TASK BRIEF: Go through the material under this sentence. Return every line holding "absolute".

..........

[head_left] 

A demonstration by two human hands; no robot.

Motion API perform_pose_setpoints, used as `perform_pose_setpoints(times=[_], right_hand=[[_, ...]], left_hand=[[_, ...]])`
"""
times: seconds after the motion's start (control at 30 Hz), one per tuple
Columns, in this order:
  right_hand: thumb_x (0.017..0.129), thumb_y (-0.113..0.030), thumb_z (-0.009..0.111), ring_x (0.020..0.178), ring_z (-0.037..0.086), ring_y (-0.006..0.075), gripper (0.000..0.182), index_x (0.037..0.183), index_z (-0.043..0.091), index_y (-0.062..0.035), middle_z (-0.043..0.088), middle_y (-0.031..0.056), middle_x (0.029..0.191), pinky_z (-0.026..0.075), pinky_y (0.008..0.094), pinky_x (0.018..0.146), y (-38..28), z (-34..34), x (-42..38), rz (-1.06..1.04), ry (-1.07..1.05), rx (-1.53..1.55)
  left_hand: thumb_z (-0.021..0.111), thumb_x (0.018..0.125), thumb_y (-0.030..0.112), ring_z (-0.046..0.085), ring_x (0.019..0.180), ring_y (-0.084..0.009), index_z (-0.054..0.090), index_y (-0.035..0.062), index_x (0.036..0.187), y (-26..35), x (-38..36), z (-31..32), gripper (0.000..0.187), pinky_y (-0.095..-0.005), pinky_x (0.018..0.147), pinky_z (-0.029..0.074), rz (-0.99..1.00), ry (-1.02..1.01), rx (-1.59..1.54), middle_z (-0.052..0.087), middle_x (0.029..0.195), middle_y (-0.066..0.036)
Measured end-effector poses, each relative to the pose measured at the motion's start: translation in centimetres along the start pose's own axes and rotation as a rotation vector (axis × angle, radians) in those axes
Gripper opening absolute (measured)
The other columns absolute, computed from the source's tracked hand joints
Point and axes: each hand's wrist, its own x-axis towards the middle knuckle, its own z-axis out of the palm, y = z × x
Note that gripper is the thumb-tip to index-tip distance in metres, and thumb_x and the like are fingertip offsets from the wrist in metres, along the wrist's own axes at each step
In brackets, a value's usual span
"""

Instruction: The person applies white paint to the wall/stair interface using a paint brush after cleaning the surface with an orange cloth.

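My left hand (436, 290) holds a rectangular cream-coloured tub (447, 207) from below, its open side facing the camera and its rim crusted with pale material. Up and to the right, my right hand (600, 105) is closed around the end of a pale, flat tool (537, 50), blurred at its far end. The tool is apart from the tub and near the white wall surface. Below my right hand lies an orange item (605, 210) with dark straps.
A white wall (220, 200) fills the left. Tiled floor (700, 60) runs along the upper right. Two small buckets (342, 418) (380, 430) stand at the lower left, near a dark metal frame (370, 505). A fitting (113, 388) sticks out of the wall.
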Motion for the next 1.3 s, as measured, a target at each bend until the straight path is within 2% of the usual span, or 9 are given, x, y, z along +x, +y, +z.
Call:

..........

OUTPUT:
Gripper opening absolute (measured)
The other columns absolute, computed from the source's tracked hand joints

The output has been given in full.